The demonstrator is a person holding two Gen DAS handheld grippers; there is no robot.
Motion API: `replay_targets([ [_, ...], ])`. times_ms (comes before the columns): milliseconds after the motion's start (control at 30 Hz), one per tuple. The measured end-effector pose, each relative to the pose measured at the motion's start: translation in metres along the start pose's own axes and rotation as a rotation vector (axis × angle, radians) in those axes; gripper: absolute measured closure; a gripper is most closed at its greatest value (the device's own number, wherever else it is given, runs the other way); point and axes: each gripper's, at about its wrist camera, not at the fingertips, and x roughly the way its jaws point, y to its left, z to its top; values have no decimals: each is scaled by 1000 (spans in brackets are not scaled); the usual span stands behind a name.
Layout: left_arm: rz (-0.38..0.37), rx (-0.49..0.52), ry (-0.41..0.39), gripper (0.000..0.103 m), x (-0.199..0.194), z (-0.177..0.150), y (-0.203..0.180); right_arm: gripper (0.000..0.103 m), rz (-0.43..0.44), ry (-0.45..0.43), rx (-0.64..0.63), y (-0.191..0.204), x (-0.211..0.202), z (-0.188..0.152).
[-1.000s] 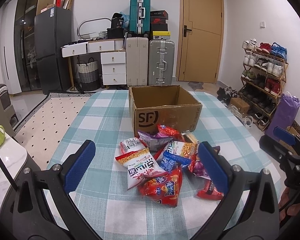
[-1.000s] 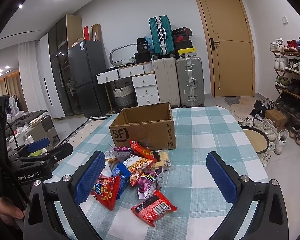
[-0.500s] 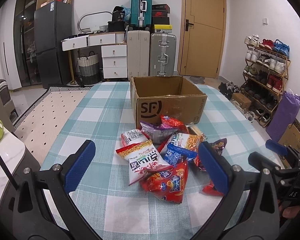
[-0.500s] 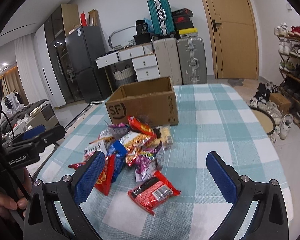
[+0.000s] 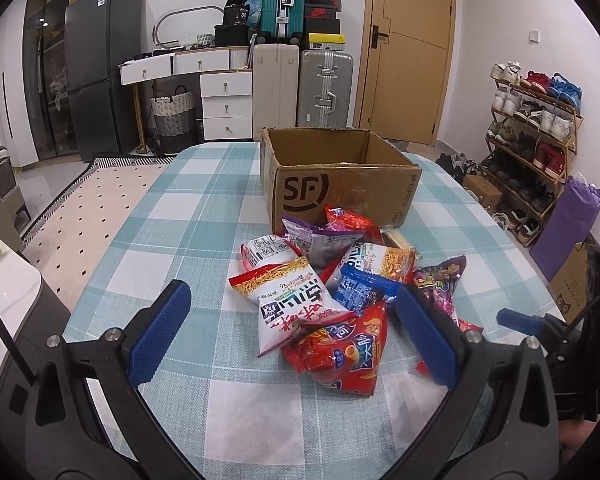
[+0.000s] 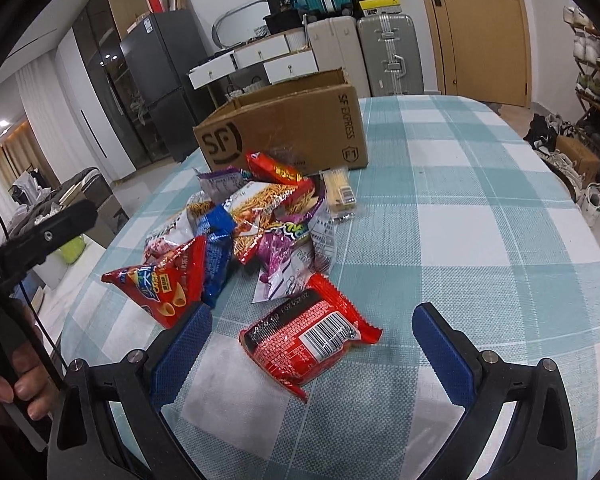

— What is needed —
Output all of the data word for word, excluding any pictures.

— Final answer —
The demonstrator is a person holding two Gen DAS handheld grippers; there is no robot.
Motion API: `replay_targets([ [_, ...], ])`. times_ms (comes before the columns): milliseconds after the motion's start (control at 30 Hz), one per tuple. The measured end-effector pose, each relative to the pose measured at the motion's start: translation in metres along the start pose's own axes and rotation as a rotation vector (axis × angle, radians) in those axes; gripper: absolute measured closure; a gripper is most closed at its greatest value (the device's own number, wherever else it is given, runs the other way); point and axes: each gripper's, at about its wrist camera, not at the fingertips, and x roughly the way its jaws point, y to its left, z to its top; values have no decimals: each is scaled by 1000 (spans in brackets are not scaled); the usual span stands behind a name.
Layout: left_arm: rz (-0.38..0.37), rx (-0.49..0.52), ry (-0.41..0.39), gripper (0.000..0.103 m), x (-0.199..0.194), z (-0.177..0.150), y (-0.203..0.180); right_arm: gripper (0.000..0.103 m), rz (-0.43..0.44), ry (-0.45..0.43), rx (-0.64..0.63), y (-0.191..0.204), x (-0.211..0.202), z (-0.188..0.152).
[-1.000s] 
[-1.000s] 
[-0.500s] 
[-0.500s] 
[+0.000s] 
[+0.000s] 

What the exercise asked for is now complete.